Rupanya masih mungkin bagi orang Yang Tercerahkan untuk dapat membunuh?
Berarti tanpa meniru pun, para teroris nun jauh di sana punya bekal-bekal Pencerahan seperti ini.
Mengapa Anda berpikir begitu? Bagi ajaran Mahayana, kita juga mempergunakan risalah2 dari para bhikshu tinggi, seperti Vasubandhu, Nagarjuna, Huineng, dll. Karya itu dianggap permata Dharma yang sama nilainya. Bahkan kitab riwayat para guru Sesepuh dan bhikshu tinggi (Gao Shengquan) juga dimasukkan dalam kanon Mahayana. Mengapa demikian? Bukan karena kami kaum Mahayanis ingin menambah2i Tripitaka, tetapi karena Dharma itu sungguh luas. Belajar dari ajaran guru-guru Sesepuh juga sesuatu yang bernilai. Itu saja.
Tidak ada maksud begitu. Saya hanya ingin mengetahui apakah maksudnya Sang Buddha lupa menyisipkan uraian mengenai perihal itu dalam penjelasan mengenai garuka kamma. Rupanya sudah jelas sekarang...
Kanon Mahayana itu seringkali mengandung wejangan-wejangan dari para Bhiksu sesepuh. Pantas saja banyak isi ajaran Buddhisme yang bertolak-belakang jika dibandingkan antar-sektenya.
Pernah dengan Bhikkhu Sati yang pernah "dihardik" oleh Buddha karena mengajarkan sesuatu yang salah, yakni tentang "berpindahnya kesadaran"? Saat itu dalam Sutta disebutkan bahwa Bhikkhu Sati sangat malu hingga ia tertunduk kepalanya. Saya kira metoda apapun adalah baik, tergantung dari orangnya. Apakah itu pengamalan dari ajaran Buddha? Saya jawab dengan tegas YA! Ada orang yang harus diajar dengan cara "keras" dan "lunak" (baca Kesi Sutta).
Sebagai tambahan: bagaimana Anda tahu bahwa ajaran Zen memakai kekerasan fisik dan ucapan?
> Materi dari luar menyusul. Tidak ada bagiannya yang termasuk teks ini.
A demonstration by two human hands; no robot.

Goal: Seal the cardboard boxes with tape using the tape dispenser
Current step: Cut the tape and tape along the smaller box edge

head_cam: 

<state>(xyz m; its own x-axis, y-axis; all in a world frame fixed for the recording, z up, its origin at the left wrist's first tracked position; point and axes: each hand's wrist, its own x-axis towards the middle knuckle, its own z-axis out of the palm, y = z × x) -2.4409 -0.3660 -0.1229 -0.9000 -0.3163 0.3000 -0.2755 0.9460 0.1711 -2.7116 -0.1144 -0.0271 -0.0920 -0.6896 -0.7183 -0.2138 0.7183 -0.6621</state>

Memang dalam meditasi Zen Anda dipukul dengan kayu, tetapi pukulannya tidak keras dan hanya dimaksudkan agar posisi meditasi Anda kembali benar. Tidak ada kekerasan ucapan dalam Zen. Bila Anda mengantuk maka pelatih akan meneriakkan seruan seperti "Ho." Tidak ada niat kejam dalam diri mereka.
Demikian semoga jawaban saya memuaskan Anda.
Amiduofo,
Tan
Apakah Sang Buddha menghardik dengan ucapan dan atau perlakuan yang bersifat kekerasan?
Mungkin 'kekerasan' di Ajaran Zen tidak terlalu parah.
Tapi kenapa Sang Buddha tidak memberi pengajaran dengan bumbu 'kekerasan' seperti itu?
Apakah maksudnya 'kekerasan' itu adalah metode mutakhir untuk mengajarkan Dharma?
Atau metode Sang Buddha itu kuno, jadi perlu direvisi?